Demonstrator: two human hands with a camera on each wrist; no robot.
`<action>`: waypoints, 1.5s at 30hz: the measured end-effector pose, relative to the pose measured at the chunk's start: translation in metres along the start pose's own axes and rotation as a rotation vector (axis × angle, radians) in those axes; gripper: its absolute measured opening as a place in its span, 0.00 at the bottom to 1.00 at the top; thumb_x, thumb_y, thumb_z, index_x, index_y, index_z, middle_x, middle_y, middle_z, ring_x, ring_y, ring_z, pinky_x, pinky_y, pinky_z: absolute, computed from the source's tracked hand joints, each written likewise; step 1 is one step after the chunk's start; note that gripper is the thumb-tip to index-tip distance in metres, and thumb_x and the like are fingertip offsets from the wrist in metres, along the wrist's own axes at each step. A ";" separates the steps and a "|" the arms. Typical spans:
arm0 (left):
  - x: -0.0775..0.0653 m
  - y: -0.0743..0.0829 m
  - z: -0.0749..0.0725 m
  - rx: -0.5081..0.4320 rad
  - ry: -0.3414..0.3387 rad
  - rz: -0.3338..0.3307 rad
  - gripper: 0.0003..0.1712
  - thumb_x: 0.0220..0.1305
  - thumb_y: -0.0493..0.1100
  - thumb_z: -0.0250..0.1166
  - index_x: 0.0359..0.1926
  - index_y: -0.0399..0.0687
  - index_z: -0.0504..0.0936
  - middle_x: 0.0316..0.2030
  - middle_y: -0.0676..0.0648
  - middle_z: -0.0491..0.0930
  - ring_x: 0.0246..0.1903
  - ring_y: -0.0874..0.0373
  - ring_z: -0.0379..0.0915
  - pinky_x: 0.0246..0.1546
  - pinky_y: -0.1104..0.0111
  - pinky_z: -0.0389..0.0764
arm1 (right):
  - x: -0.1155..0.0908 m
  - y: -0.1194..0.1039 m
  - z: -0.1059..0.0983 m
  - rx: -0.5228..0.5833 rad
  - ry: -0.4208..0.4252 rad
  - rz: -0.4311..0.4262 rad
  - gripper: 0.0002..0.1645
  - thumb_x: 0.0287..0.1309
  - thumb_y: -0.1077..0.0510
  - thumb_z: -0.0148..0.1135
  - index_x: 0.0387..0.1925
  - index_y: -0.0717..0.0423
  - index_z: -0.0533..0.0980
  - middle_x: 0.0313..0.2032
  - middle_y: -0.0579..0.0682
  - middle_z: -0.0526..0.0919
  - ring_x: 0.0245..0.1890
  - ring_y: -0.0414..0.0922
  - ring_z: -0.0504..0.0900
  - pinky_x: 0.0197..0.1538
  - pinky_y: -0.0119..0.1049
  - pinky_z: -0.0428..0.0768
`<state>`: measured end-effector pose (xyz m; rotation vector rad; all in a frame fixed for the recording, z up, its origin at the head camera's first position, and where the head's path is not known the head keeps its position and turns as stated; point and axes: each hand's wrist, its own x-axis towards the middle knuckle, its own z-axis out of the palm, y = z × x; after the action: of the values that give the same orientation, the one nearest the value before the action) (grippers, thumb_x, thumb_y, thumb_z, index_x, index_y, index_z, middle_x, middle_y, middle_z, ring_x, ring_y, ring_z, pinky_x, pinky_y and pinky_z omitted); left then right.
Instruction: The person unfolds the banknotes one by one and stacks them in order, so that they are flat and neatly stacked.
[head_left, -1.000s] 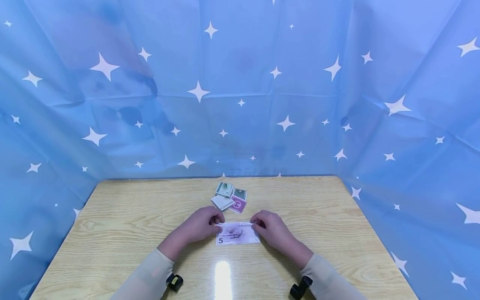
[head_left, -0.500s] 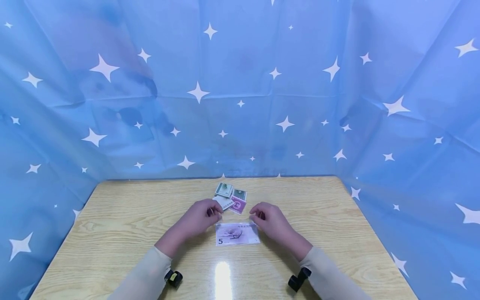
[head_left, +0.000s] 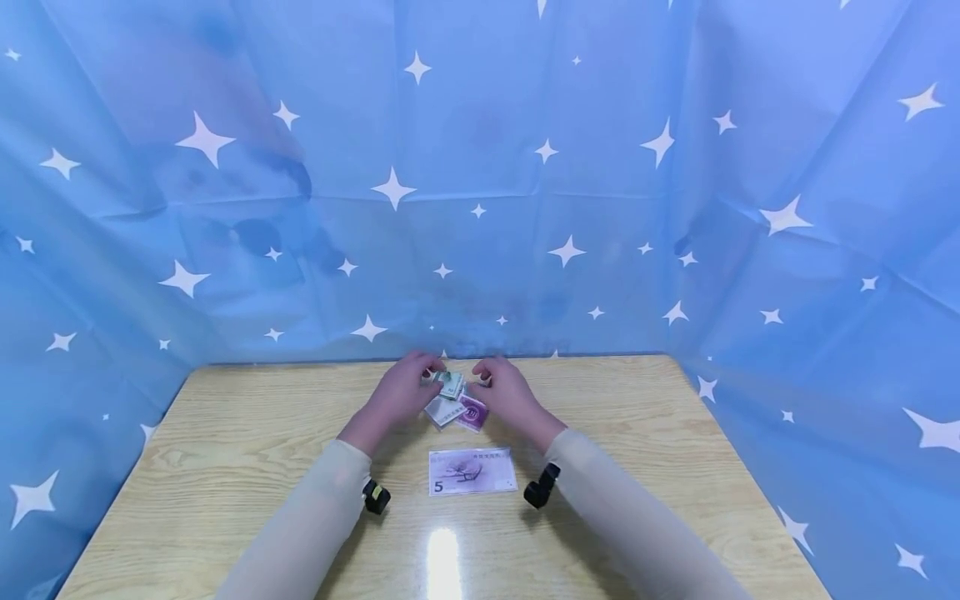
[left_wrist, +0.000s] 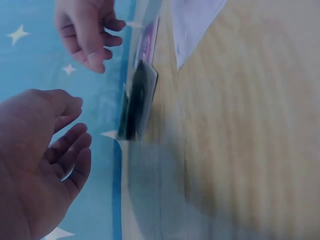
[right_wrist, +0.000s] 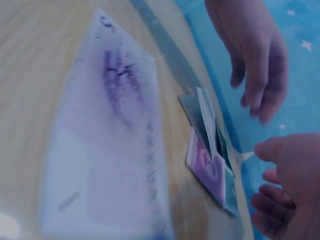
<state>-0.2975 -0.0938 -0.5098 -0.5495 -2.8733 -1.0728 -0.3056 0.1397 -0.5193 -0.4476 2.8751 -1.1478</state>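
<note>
A purple banknote [head_left: 472, 472] marked 5 lies flat on the table in the head view. Beyond it, several folded banknotes overlap in a small pile: a green one [head_left: 450, 384] at the back, a pale one [head_left: 442, 412] in front and a purple one [head_left: 472, 413] to the right. My left hand [head_left: 401, 390] is at the pile's left side and my right hand [head_left: 512, 395] at its right, fingers loosely bent with nothing between them. Both wrist views show the hands [left_wrist: 37, 155] [right_wrist: 295, 185] apart from the folded notes.
The wooden table [head_left: 285, 450] ends at a blue star-patterned curtain [head_left: 480, 167] just behind the pile. A black wrist camera [head_left: 377, 497] is strapped on the left sleeve and another camera [head_left: 542, 487] on the right.
Both hands have let go of the flat purple banknote and moved forward, away from the body, to the folded pile. The flat note stays in place.
</note>
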 end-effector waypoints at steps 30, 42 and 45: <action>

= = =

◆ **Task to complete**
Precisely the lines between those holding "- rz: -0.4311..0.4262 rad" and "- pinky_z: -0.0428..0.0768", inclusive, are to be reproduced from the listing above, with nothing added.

◆ **Final answer**
  - rz: -0.4311..0.4262 rad
  - gripper: 0.0002..0.1645
  - thumb_x: 0.0287..0.1309
  - thumb_y: -0.1077..0.0510
  - thumb_z: -0.0148..0.1135
  - index_x: 0.0387..0.1925
  - index_y: -0.0717..0.0423
  - index_z: -0.0533..0.0980
  - middle_x: 0.0313..0.2032
  - middle_y: -0.0579..0.0682
  - middle_z: -0.0526..0.0919
  - ring_x: 0.0245..0.1890
  - ring_y: -0.0414..0.0922
  - ring_z: -0.0504..0.0900
  - pinky_x: 0.0197..0.1538
  - pinky_y: -0.0119..0.1049
  - pinky_z: -0.0428..0.0768

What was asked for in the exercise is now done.